Carciofo is a masculine noun. Its plural is carciofi.
Artichokes can be enjoyed in numerous ways:
- carciofi fritti = fried artichokes
- carciofi ripieni = stuffed artichokes
- carciofi lessi = boiled artichokes
- carciofi alla giudia = Roman-Jewish fried artichokes
Per pranzo, ho preparato i carciofi ripieni.
I made stuffed artichokes for lunch.
The artichoke plant is actually a member of the thistle family, and what we call an artichoke is simply a thistle bud before it has matured into a flower. The outer leaves cover a fuzzy inedible centre called the pappo (choke), which is positioned on top of a meaty and very delicious core, called the cuore di carciofo (artichoke heart).

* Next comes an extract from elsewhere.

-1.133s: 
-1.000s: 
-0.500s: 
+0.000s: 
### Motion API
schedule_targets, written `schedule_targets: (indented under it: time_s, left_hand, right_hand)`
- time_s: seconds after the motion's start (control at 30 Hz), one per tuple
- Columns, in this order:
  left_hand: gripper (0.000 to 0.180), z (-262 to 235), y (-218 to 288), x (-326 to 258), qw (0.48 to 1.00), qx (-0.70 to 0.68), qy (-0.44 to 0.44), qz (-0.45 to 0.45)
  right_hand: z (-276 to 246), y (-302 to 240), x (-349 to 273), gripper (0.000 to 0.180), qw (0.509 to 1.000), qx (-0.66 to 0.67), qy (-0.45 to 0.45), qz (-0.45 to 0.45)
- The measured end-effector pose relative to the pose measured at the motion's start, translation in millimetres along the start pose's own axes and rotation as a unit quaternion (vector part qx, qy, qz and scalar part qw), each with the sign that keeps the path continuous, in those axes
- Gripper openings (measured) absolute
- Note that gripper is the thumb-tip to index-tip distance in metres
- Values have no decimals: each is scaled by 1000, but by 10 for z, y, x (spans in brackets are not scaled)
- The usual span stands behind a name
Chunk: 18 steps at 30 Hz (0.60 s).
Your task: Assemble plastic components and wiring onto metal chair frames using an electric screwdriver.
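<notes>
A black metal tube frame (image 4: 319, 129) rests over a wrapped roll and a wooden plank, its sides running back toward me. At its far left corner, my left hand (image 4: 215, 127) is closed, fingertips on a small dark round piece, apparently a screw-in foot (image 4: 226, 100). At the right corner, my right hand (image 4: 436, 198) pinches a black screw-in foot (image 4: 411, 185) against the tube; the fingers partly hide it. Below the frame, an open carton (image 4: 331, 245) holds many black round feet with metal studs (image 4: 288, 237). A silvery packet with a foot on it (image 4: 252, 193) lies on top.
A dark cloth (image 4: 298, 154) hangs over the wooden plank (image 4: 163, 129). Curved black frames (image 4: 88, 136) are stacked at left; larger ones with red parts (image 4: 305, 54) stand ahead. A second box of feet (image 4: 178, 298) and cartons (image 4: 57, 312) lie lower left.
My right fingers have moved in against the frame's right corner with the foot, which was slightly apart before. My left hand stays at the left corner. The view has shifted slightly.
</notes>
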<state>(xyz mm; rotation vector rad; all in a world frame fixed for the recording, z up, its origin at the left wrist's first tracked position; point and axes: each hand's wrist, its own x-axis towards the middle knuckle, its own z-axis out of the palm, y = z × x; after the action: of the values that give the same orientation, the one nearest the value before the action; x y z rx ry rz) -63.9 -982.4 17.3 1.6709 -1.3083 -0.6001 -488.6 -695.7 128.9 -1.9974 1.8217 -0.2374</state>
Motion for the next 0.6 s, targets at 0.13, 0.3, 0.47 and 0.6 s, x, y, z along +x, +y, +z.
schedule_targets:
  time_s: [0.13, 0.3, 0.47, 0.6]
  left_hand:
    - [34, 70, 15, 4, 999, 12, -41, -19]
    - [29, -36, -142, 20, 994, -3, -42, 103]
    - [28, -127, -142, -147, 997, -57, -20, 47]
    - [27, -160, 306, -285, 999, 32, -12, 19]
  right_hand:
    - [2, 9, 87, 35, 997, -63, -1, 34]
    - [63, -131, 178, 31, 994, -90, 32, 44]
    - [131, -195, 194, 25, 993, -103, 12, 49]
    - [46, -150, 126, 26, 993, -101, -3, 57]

Figuratively speaking, carciofo is one way to refer to a dull, stupid or foolish individual.
Tuo fratello è un carciofo! Ne combina sempre una!
Your brother is an idiot. He’s always getting into trouble!
The expression mangiare il carciofo (lit. to eat the artichoke) refers to the act of doing something bit by bit, which is most likely an allusion to the fact that it takes such a long time to pick out the tasty parts of the plant!
Finally, we have another expression, (fare) la politica del carciofo (lit. to do the artichoke politics) which means to expand your territory little by little, or to take possession of something bit by bit. According to Dizionario Italiano, the phrase is linked to a quote spoken by Duke Emanuele Filiberto di Savoia in reference to his battle against French and Spanish invasions to reconquer his dukedom.